Un lavoro iniziato nel 1991, quando Amnesty ha denunciato -inascoltata - i rischi insiti nelle vicende della Sierra Leone: il traffico illegale di armi e il loro uso per gravi violazioni dei diritti umani, la piaga dei bambini soldato, l'impunità concessa ai responsabili di gravi crimini contro l'umanità. Un lavoro che, che continuerà per contrastare le nuove scappatoie che i signori della guerra probabilmente si inventeranno per eludere i controlli.
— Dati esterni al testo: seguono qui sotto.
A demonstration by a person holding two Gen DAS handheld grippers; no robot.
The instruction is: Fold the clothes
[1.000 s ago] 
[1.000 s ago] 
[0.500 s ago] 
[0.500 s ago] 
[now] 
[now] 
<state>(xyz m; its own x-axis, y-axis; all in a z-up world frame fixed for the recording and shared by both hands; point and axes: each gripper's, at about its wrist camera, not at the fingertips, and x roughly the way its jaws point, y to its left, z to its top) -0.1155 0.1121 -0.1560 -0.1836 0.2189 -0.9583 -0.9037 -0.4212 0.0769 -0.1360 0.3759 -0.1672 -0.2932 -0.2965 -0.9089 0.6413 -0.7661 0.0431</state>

Amnesty International chiede che:

I governi dei paesi maggiormente impegnati nel commercio dei diamanti (Gran Bretagna, Israele, India) lo tengano sotto stretto controllo, e accertino senza ambiguità la effettiva provenienza delle gemme per evitare acquisti o scambi con i ribelli del RUF;
L'ente attraverso il quale passa il 75% del commercio dei diamanti, l'Hoge Raad Voor Diamant di Anversa, utilizzi nuove e piu' efficaci tecnologie (ad es: "Finger Printing" e "holograms") per identificare con certezza l'originaria provenienza dei diamanti, ed aumenti il numero dei gemmologi che effettuano questi controlli.
La De Beers - Central Selling Organization, che commercializza il 65% dei diamanti nel mondo, continui a rifiutarsi di acquistare, lavorare, rivendere gemme provenienti da miniere controllate dal RUF e accetti un controllo internazionale indipendente.
Grossisti, dettaglianti ed operatori nel settore in genere si rifiutino di commerciare i diamanti "sporchi di sangue" della Sierra Leone e chiedano impegnative garanzie ai propri fornitori.